Directions for this task: When a line in the entries below contains "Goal", tally it; give the tally with nothing added.

Material for the task:
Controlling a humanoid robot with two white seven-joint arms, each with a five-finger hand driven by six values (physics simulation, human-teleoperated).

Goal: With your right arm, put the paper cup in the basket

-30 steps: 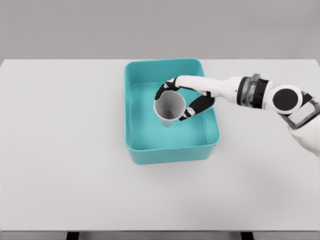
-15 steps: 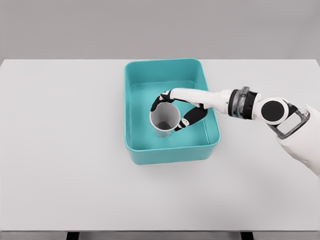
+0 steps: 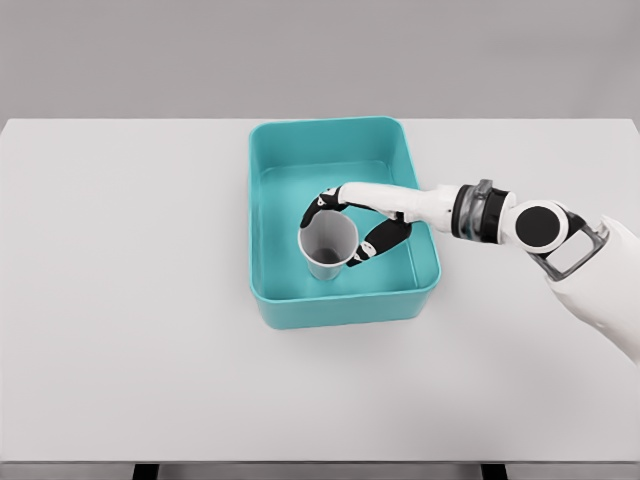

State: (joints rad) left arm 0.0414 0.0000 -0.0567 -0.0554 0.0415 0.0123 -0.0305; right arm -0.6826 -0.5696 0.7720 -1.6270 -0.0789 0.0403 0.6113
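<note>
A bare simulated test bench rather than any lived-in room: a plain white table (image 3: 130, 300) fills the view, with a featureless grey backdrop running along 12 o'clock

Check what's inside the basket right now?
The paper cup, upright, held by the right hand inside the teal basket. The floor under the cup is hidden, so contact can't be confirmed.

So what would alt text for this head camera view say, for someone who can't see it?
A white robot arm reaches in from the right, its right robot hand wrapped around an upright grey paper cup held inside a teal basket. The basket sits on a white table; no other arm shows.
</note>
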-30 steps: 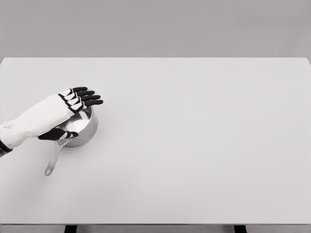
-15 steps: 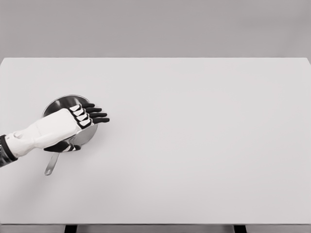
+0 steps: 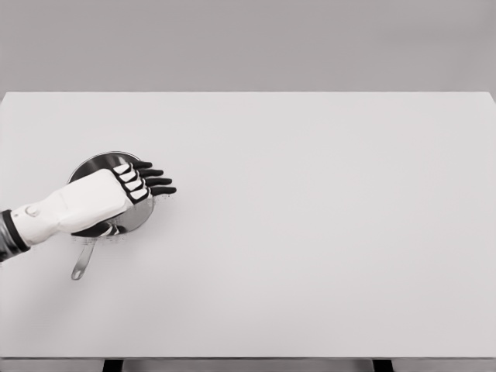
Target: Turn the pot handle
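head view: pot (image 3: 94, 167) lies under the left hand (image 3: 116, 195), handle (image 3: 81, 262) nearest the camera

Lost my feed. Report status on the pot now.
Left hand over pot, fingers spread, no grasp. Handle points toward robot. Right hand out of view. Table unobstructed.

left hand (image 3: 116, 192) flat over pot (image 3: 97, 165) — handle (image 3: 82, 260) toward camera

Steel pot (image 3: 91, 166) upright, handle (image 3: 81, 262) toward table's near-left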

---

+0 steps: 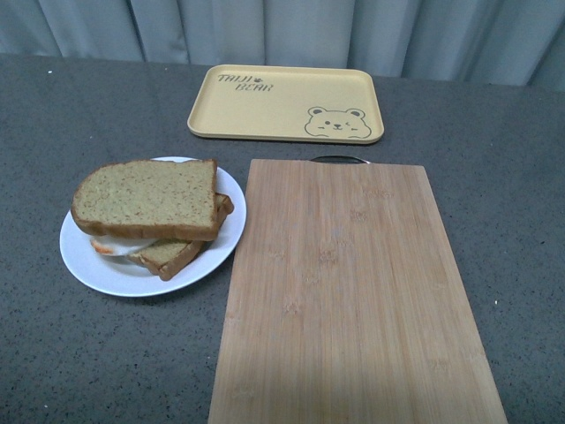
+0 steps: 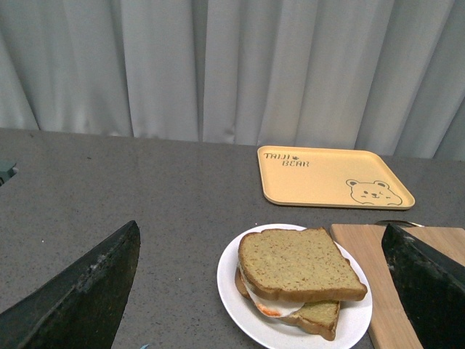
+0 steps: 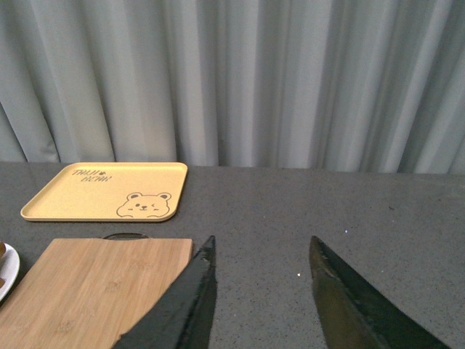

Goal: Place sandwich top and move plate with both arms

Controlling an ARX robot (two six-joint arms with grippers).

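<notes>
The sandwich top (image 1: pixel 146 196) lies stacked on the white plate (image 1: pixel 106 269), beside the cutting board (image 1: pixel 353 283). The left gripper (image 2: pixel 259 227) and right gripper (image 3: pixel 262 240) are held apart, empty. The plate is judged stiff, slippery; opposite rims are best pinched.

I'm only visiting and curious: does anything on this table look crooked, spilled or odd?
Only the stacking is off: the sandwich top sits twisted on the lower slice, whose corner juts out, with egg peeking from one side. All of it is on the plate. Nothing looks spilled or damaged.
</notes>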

Solution to this problem: 2